Чей-то голос прошептал ей в самое ухо:
– Держитесь, ждать осталось недолго…
«Ждать – чего?.. Смерти?..»
– А кто эта женщина? – спросил офицер, откидывая с головы меховой капюшон.
– Буфетчица! Буфетчица! – раздаются отовсюду голоса, а в ухо продолжают шептать: – Молчите, молчите, так надо…
Снова находит тяжелый вал. На этот раз брызги долетают и до мостика субмарины. Офицер отряхивается, предусмотрительно натягивает капюшон снова.
– Компас есть? – спрашивает он.
– Есть! – Аркаша Малявко поднимает в руке деревянный нактоуз.
Командир подлодки склоняется к люку, откуда тяжко парит перепрелой, отравленной атмосферой, и долго переговаривается о чем-то со своим штурманом. Немецкие матросы, стоявшие у орудий, замерзли и теперь толкают друг друга, чтобы согреться.
– Эй, русс, – спрашивает один из них, пока голова командира находится в люке, – водка есть?..
Наконец офицер выпрямляется и вытягивает руку в сторону воображаемого берега:
– Ваш курс, если хотите остаться живы, должен быть норд-норд-ост.
Ирина Павловна слышит, как Малявко, взглянув на компас, сдавленным шепотом произносит:
– Вот гад, нарочно в открытый океан, на верную гибель посылает…
Шлюпка отходит от подлодки. И, по мере того как увеличивается расстояние, отделяющее ее от борта гитлеровской субмарины, матросы преображаются.
– Все!

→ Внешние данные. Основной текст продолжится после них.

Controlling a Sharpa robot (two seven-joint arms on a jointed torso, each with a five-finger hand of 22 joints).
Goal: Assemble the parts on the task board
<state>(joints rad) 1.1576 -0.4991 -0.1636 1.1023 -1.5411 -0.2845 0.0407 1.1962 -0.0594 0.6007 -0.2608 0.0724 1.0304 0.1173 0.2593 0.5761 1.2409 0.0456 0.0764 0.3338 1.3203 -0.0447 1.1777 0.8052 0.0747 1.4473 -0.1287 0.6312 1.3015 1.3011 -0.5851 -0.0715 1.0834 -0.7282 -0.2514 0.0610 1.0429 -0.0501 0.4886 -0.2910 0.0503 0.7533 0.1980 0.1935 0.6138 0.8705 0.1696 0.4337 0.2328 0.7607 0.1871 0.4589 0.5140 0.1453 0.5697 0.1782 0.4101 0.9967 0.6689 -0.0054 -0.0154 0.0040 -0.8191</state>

Дело, можно сказать, сделано, – заявляет Кубиков.
Аркаша Малявко говорит:
– Ирина Павловна, ради бога, не судите нас раньше времени. Мы должны вести себя именно так. В этом половина нашей победы. И мы это сделали. Теперь слово за нашим командиром!..
Субмарина, развернув орудие для залпа, приближается к шхуне, лежащей в дрейфе с зарифленными парусами; на шхуне не заметно никакого движения – кажется, все живое на палубе вымерло; а ведь Ирина знает, что на ней оставались люди. «Что с Прохором?..»
Аркаша Малявко скидывает мокрый реглан, под которым сухой китель. Он снимает и китель, накрывая им зябнущие плечи Ирины.
– Ирина Павловна, вам лучше не смотреть.
Но она не может не смотреть. И она – смотрит.
Первый залп заставляет ее вздрогнуть. С мачты сбивается фор-марса-рей и повисает на высоте трехэтажного дома, запутавшись в густой оснастке. Еще залп – на этот раз прямо в борт.
– Прохор! Прохор! – кричит Ирина. – Почему они не спасаются?
Матросы успокаивают ее:
– Не бойтесь, все наши спрятались, их не так-то легко выкурить изнутри. А насчет шхуны тревожиться не стоит: все трюмы пробкой забиты и деревом, она, сколько ни бей, не потонет!..
Командира субмарины, видно, бесит чрезмерная плавучесть шхуны, и он решает подойти поближе. Вздрагивая от взрывов, шхуна плавно дрейфует под ветер. К ней медленно приближается подлодка.
И вдруг палуба шхуны в одно мгновение наполняется матросами, откидываются у бортов щиты, и оттуда выползают щупальца скорострельных пушек и автоматов. Раздается частая канонада гулких выстрелов. Стрельба ведется прямой наводкой, в упор…
Субмарина затонула ровно через полминуты после того, как с палубы шхуны раздался первый выстрел: за эти полминуты подлодка успела получить столько попаданий, что и половины их хватило бы на то, чтобы разделаться с нею.